In place of the latter, we rely on fortune cookies.

In place of the former, fortune cookies with "in bed" appended.


----------



## hamadryad (Aug 30, 2020)

Sex is supposed to be self driven and spontaneous....Nether can be "coached" .....It's either there....or it's not, IMO..

Once it becomes scripted and mechanical, then count me out....That being said, if people can solve their own issues by way of counseling in this area, then who is anyone to say? Good for them!...It's just something I would never consider...


----------



## Casual Observer (Sep 13, 2012)

I would encourage anyone thinking they wouldn’t want to discuss such personal issues as their sex line with a sex therapist to read post#4 in this thread. @Young at Heart nails it. A licensed family or marriage counselor is a subset of a proper licensed sex therapist.

The point to therapy is to be open and truthful about what’s going on. When you are intentionally holding back, it very well might be what you’re holding back is part or even the root of the problem.

for what it’s worth, the MCs and ICs my wife and I have seen have been willing to go wherever needed; “sex” was in no way off-limits to them.

We reap what we sow.


----------



## Luckylucky (Dec 11, 2020)

I would go if I needed help. 

If you’re having money problems that are affecting your marriage, you’d see an accountant. You have a neurological problem, you see a neurologist. Having problems getting a job? You’d see an advisor, careers counsellor. Problems parenting, go seek help. Car not working, go see your mechanic! 

So many people put in years of study to help people. If I don’t know something or need help somewhere, why wouldn’t I seek the help of someone who’s put in years of study, seen thousands of people. I’m all for learning and seeking help for anything I know little about in order to overcome my struggles.


----------



## Diana7 (Apr 19, 2016)

DTO said:


> Fair enough. But what happens in an impasse? What if a general therapist cannot help with a hangup, bad childhood teachings, etc?
> 
> I see it as a good relationship being worth the discomfort in dealing with a therapist who may be the opposite gender but is a pro experienced in those issues.
> 
> I'll add that resolving issues often involves growth, and that involves discomfort. Avoiding discomfort is bad for development.

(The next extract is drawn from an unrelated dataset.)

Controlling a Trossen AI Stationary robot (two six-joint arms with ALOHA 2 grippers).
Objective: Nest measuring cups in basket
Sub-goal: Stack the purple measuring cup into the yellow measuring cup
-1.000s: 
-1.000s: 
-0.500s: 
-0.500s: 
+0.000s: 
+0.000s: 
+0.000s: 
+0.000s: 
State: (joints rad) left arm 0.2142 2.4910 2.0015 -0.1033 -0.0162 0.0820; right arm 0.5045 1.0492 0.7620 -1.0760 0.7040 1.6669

I am never one to avoid discomfort, but I would use different ways to deal with any issues that came up. Sex therapists are just one way.


----------



## oldshirt (Apr 1, 2017)

Luckylucky said:


> I would go if I needed help.
> 
> If you’re having money problems that are affecting your marriage, you’d see an accountant. You have a neurological problem, you see a neurologist. Having problems getting a job? You’d see an advisor, careers counsellor. Problems parenting, go seek help. Car not working, go see your mechanic!
> 
> So many people put in years of study to help people. If I don’t know something or need help somewhere, why wouldn’t I seek the help of someone who’s put in years of study, seen thousands of people. I’m all for learning and seeking help for anything I know little about in order to overcome my struggles.


This^^^^^^

If someone got cancer, should they read books and watch YouTube videos to cure it?

If someone did that, they would be considered irresponsible and dumb. 

If there is a cancer growing in the marriage, how is that any different?


----------



## Married_in_michigan (Apr 9, 2014)

My SO and I have seen a few counselors, one of which was a certified sex therapist. From my experience, the sex therapist was able to focus in more specifically on sex than the other MC did. They seemed to keep the conversation about sex. I think both styles were helpful, for different reasons.


----------



## leftfield (Mar 29, 2016)

I would like to ask some add on questions:

How do you find and then identify a good sex therapist? Or marriage therapist for that matter?


----------



## Married_in_michigan (Apr 9, 2014)

leftfield said:


> I would like to ask some add on questions:
> 
> How do you find and then identify a good sex therapist? Or marriage therapist for that matter?


in my case, there was only 1 choice anywhere near me. Hundreds of marriage counselors, but only 1 certified sex therapist, so my selection was easy. I find with any therapy, I can usually tell in the first session if the person and I can communicate well and if they seem to have a grasp on the types of issues i need their help with. It is possible to burn some money on a single appointment dead end, but I would think you will know after one session if you want to continue. In many cases, you can also look up online reviews of Therapists or have an intro high level phone call before you book a session


----------



## bobert (Nov 22, 2018)

leftfield said:


> I would like to ask some add on questions:
> 
> How do you find and then identify a good sex therapist? Or marriage therapist for that matter?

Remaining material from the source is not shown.